Probability is the logic of randomness and uncertainty. If you are interested in algorithmic trading or want to become a professional quant, you must master probability theory. I find probability theory very fascinating. Probability theory started its journey many centuries back when Gerolamo Cardano wrote the book: The Book On The Game Of Chance. He was trying to calculate the probability of throwing a dice which had become very important for the professional gamblers in those days. You can read the history of probability theory online just Google it. First we discuss probability theory and then we discuss statistics.

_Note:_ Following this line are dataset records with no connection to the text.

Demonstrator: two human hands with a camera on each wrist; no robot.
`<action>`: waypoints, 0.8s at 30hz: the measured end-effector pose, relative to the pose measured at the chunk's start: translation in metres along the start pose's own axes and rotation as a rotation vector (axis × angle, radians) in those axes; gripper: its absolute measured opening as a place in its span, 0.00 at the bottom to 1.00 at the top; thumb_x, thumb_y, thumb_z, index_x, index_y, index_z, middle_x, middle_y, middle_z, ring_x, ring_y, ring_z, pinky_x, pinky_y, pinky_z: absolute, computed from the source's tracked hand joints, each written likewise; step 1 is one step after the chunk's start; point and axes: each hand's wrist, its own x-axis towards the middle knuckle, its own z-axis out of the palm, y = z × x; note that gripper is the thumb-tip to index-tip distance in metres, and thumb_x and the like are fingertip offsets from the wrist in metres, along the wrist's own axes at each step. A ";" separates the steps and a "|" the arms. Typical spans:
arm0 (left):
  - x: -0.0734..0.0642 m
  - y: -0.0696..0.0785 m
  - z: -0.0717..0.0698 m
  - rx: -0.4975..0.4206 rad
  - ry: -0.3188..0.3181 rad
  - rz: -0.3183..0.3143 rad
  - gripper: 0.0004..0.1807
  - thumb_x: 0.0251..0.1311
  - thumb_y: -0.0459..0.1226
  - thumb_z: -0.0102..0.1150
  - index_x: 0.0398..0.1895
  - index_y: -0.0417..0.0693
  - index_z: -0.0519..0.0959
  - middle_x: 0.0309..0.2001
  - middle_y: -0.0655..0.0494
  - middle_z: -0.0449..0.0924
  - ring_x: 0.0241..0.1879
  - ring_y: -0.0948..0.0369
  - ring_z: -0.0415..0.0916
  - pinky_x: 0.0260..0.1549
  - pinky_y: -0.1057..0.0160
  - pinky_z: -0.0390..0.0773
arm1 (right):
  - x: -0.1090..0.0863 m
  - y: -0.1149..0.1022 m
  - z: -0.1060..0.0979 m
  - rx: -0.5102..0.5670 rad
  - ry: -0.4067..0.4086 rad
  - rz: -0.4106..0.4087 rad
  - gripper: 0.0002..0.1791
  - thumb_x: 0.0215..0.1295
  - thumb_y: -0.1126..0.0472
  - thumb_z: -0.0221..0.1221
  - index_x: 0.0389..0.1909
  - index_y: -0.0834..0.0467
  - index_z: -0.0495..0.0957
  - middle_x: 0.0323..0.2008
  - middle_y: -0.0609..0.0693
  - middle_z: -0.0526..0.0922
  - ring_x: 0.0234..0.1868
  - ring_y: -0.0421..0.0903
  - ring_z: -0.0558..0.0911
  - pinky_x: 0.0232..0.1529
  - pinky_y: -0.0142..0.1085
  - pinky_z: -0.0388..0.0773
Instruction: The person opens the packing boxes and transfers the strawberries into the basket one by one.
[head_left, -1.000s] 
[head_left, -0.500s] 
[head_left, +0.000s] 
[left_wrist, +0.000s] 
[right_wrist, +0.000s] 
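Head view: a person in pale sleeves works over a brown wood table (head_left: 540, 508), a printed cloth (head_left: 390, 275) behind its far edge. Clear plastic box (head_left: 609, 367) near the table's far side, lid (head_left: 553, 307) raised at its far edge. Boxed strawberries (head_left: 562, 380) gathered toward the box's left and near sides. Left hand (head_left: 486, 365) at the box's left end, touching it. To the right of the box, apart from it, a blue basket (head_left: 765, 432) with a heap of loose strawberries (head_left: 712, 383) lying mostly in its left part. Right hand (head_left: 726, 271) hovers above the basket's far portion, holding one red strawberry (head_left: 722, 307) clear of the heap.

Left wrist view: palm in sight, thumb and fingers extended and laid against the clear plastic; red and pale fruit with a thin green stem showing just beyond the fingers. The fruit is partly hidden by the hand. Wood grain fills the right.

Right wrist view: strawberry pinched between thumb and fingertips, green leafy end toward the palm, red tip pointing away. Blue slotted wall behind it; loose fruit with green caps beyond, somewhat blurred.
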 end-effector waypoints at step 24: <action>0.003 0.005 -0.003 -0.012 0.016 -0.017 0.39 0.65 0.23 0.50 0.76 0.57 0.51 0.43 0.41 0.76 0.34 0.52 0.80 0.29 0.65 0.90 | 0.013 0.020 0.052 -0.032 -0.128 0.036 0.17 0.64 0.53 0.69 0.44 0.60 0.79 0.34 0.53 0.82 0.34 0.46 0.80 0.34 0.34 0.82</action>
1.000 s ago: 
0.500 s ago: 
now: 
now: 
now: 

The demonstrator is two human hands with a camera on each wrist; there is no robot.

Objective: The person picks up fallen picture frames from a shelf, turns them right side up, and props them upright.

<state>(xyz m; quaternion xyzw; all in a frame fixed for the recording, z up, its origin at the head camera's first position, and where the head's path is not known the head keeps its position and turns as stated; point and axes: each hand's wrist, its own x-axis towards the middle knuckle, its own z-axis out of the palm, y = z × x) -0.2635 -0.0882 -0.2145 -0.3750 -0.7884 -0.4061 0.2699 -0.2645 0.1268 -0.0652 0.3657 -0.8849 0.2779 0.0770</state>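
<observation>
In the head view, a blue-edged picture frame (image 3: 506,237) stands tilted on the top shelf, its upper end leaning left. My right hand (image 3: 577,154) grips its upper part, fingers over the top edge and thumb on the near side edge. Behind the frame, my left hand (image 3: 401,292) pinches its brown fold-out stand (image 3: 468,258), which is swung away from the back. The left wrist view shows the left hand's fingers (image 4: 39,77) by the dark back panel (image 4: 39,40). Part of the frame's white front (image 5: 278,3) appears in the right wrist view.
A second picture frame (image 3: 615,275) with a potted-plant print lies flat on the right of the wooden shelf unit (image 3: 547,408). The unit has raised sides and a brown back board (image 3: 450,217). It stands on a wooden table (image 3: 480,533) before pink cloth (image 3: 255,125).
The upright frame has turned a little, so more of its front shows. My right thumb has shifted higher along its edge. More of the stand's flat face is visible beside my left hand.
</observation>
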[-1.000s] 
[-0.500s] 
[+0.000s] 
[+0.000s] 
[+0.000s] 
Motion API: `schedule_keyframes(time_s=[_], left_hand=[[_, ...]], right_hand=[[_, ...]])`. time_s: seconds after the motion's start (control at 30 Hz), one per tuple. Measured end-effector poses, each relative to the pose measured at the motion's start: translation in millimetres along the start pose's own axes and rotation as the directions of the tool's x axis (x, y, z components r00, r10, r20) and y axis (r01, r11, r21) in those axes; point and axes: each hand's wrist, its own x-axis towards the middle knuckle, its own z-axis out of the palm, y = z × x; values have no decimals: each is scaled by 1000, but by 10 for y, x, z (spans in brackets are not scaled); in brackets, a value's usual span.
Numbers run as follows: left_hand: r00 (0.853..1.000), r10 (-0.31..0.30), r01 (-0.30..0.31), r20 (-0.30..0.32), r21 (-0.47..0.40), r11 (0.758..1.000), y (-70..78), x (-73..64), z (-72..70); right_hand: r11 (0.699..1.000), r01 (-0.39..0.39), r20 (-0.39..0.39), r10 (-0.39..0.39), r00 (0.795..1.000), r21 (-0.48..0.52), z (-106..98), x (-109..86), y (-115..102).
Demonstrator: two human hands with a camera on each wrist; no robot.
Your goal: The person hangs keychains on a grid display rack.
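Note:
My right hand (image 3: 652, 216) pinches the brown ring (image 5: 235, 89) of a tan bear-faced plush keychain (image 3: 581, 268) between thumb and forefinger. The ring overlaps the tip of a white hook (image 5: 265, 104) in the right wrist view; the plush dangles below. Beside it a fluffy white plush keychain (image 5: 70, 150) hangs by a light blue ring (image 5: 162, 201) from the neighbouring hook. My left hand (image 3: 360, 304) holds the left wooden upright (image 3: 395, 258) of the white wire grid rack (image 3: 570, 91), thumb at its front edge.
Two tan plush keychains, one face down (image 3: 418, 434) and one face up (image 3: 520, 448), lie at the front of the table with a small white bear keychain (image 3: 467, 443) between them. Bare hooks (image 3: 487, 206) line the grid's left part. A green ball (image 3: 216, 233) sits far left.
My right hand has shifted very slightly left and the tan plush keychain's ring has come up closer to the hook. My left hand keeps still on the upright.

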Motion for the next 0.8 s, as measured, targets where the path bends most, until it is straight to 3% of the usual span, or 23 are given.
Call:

Let start with sampling. I hope you are familiar with R language. R is a very powerful language specifically developed for statistical data analysis. If you are not familiar with R, you can refer the thread: Introduction to R in the Algorithmic Trading with R forum where I have introduced the basic R commands for those who are very new and don't know R.

Sampling and Simulation
The heart of probabilistic analysis is sampling and simulation. Most of the time we would want to draw samples from a distribution. R can help a lot in drawing samples from all sorts of probability distributions.

> sample(10,5)
[1]  8  2 10  6  4
> sample(2:8,12, replace=TRUE)
 [1] 3 6 8 3 8 7 8 5 2 3 4 8

In R we use sample() command to sample randomly from a set of numbers with equal probability also known as discrete uniform probability. In the first sample command, we told R to sample randomly with equal probability betwen numbers 1 and 10 and sample 5 times without replacement. In the second sample command, we told R that we want sampling with replacement by using replace=TRUE numbers between 2 and 8 and we want 12 samples. We can also sample from the English alphabet letters:

> sample(letters, 8)

[1] "g" "r" "m" "k" "p" "y" "q" "x"

> sample(1:5,12, replace=TRUE, prob=c(0.2,0.1,0.3,0.2,0.2))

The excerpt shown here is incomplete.